» WHAT THE TASK ASKS:
Pull every line that holds the word "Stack" from the entries.

» STORED DATA:

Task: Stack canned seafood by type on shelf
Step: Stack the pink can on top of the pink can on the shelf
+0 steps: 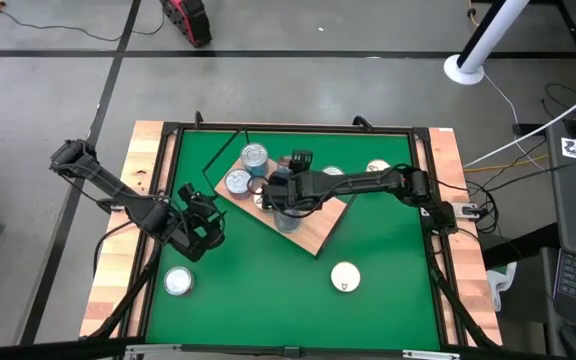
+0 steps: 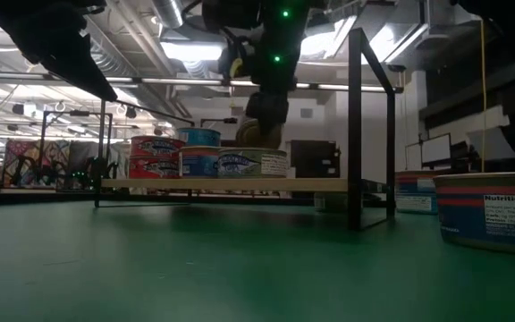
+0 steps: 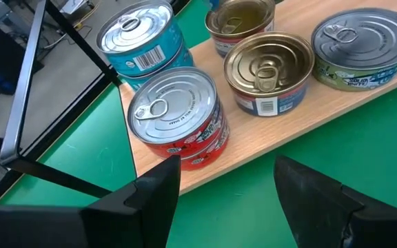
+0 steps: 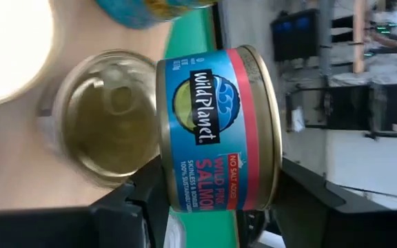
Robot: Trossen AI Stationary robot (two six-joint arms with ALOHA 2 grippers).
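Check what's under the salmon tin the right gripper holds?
Under the salmon tin, held in the right gripper, a gold-lidded tin sits on the shelf. Its far side is covered.

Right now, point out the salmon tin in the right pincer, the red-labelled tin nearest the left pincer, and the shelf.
salmon tin [image 4: 216, 131], right wrist view, blue side label.
red-labelled tin [image 3: 173, 110], left wrist view, silver lid.
shelf [image 3: 309, 117], left wrist view, bare wood beside the tins.

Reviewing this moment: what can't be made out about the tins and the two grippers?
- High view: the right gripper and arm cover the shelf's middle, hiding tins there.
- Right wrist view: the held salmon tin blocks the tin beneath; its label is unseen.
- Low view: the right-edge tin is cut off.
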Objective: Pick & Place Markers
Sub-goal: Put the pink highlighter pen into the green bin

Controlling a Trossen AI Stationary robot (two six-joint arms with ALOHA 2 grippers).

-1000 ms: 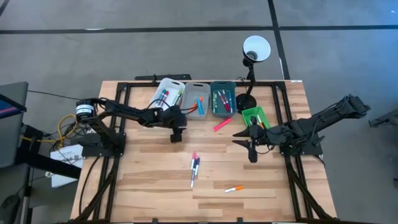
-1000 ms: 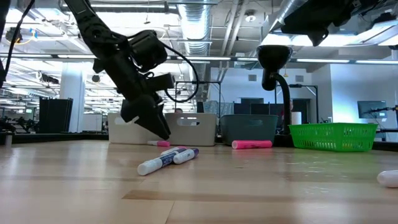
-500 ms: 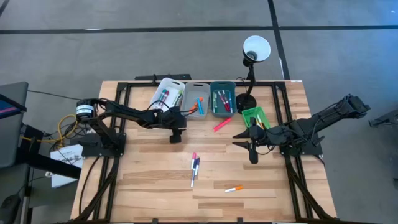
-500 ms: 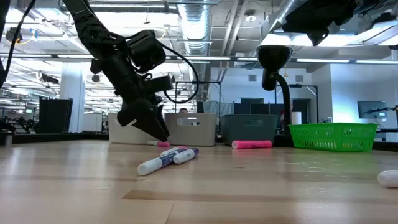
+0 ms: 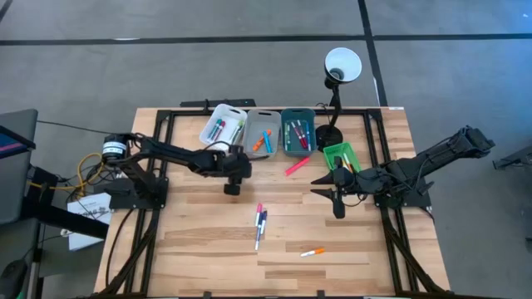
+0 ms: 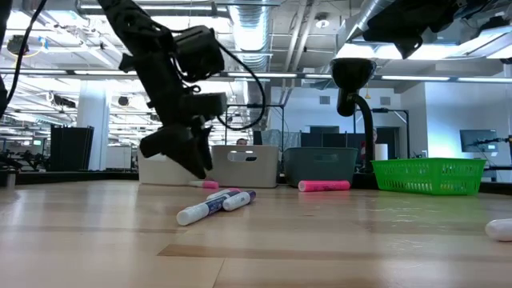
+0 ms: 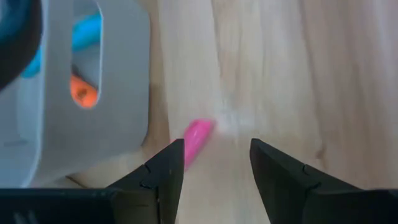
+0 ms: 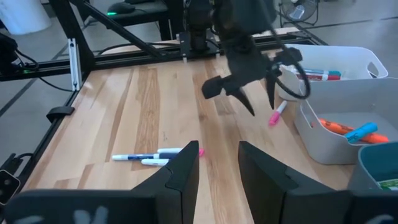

» EXERCISE RESULT:
Task: Stack canned seafood by type on shelf
Step: Stack the pink can on top of the pink can on the shelf

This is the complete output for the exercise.